After Christmas I shared a post from a few years ago, Swimming with a Hangover, where I wrote at the end:

“It’s more than just exercise. It helps us…It helps us rest, it helps us breathe and it helps us move.”  

Swimming those few lengths in that lovely pool in Lanzarote, still a bit drunk from the night before, I wouldn’t have been trying too hard to get anything right.

But I found a video from the same trip, of me working on breaststroke. I’m attempting, for demonstration purposes, to execute the stroke as taught to me twenty years ago by Steven Shaw.

I’m earnestly practising gliding, taking my time to come up for air, kicking gently with arms resting in front to create another glide.

But what I’m doing isn’t helping me rest, breathe or move. I’m hindered by the starched, heavy cloak of trying, doing it ‘right’, and there’s nothing worse!

“Stop doing the wrong thing and the right thing does itself,” Alexander said. A series of learned movements executed mechanically, robotically, isn’t what he was talking about. My breaststroke in that video is a good demonstration of what he wasn’t talking about!

Cheryl moves easily. Dancing’s her favourite activity. Have a look at her breaststroke for a freer version of the same stroke. It is possible for me to swim in a flowing way. But I don’t recommend going for that end. I recommend being in the water, floating about, letting it help us breathe and move.

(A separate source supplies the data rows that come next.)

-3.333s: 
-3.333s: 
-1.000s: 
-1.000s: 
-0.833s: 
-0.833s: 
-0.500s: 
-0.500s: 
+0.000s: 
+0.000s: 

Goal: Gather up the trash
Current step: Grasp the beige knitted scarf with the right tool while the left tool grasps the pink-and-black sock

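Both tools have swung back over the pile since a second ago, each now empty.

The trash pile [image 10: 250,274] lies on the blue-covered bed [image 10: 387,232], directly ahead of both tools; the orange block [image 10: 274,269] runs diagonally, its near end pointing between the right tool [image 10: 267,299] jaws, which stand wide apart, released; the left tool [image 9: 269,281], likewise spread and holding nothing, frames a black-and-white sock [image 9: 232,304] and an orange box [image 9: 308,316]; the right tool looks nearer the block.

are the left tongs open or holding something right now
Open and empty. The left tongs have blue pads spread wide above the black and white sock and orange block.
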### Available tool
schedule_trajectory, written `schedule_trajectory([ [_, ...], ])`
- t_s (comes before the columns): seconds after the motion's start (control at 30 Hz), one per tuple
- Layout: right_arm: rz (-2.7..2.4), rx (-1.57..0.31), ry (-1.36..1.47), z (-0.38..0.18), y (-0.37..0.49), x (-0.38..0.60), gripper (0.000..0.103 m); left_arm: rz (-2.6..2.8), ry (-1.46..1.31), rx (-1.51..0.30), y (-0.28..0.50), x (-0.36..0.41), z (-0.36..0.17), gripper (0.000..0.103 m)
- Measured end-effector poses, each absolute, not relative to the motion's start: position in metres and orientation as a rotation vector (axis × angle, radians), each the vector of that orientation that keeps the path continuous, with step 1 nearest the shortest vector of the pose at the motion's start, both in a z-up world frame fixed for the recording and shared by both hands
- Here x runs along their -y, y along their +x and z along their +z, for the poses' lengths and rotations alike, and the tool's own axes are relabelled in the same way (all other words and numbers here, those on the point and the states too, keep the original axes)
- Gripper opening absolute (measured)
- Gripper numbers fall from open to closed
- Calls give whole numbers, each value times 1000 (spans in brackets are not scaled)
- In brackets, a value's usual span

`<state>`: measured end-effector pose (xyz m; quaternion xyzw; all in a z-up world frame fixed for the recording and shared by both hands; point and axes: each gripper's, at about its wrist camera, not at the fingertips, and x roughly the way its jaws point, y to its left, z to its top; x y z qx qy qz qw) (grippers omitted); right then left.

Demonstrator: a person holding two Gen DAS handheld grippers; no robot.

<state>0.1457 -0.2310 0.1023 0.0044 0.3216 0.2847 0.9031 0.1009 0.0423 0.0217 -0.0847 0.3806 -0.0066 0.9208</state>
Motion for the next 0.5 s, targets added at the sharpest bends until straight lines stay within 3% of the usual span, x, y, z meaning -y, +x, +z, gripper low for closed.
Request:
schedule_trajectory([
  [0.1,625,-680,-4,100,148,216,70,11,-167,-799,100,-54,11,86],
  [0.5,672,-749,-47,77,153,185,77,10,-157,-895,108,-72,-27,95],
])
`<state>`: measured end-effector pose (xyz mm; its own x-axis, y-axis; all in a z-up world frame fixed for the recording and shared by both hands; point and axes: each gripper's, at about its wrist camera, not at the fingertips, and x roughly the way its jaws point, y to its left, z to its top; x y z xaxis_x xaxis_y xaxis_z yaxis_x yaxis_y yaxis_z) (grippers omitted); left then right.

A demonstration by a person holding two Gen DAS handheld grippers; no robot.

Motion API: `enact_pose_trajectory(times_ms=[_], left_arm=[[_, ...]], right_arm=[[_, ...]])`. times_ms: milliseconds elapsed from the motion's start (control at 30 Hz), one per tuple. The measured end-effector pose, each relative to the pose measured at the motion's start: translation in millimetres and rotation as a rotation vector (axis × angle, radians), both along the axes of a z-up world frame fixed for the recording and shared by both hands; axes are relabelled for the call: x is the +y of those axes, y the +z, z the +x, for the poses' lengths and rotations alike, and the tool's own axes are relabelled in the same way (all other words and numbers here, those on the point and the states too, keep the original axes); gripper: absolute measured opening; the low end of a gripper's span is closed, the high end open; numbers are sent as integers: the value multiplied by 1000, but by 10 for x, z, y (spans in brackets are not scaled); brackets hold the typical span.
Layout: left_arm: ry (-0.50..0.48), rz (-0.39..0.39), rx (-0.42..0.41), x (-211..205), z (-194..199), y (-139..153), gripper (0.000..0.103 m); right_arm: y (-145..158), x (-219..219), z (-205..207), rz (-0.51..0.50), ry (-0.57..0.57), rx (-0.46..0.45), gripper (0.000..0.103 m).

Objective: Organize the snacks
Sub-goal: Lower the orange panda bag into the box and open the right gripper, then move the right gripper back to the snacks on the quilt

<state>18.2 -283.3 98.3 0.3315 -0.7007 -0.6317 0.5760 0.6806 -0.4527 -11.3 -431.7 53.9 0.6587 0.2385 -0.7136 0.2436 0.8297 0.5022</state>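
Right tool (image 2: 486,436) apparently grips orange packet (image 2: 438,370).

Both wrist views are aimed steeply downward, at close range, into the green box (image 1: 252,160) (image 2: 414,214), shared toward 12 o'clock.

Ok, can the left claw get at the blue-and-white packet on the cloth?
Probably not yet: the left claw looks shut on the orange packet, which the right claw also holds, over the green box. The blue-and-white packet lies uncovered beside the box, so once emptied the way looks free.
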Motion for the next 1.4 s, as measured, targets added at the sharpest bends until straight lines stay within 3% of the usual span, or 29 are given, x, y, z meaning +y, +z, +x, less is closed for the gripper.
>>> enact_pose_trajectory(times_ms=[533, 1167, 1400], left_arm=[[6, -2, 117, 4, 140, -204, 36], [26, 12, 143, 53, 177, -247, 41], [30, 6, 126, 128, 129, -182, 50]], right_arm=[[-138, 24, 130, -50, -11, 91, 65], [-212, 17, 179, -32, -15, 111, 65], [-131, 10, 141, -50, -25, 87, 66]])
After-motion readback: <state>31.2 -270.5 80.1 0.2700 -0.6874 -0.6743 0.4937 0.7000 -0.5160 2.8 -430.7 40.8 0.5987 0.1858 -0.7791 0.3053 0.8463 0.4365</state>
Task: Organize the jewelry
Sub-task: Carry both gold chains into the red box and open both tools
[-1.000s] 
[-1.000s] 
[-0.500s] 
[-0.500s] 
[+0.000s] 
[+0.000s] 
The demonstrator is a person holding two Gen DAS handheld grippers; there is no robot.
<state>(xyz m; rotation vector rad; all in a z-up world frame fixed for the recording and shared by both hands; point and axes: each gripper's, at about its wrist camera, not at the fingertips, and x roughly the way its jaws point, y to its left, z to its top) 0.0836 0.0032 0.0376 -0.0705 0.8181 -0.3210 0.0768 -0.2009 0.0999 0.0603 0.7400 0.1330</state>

Play, preferably underwater, and move about. Don’t worry about exercise, strokes, lengths!

If you’re a learner, you’re lucky in a way, because you can make a decision from the start about how you want swimming to be. Knowing how to do it right isn’t all it’s cracked up to be.

What you think is what you get. A certain type of thinking produces a corresponding quality of movement. Trying to get the strokes right, swimming by numbers, produces a stiff and rigid way of moving which is opposite to going with the flow.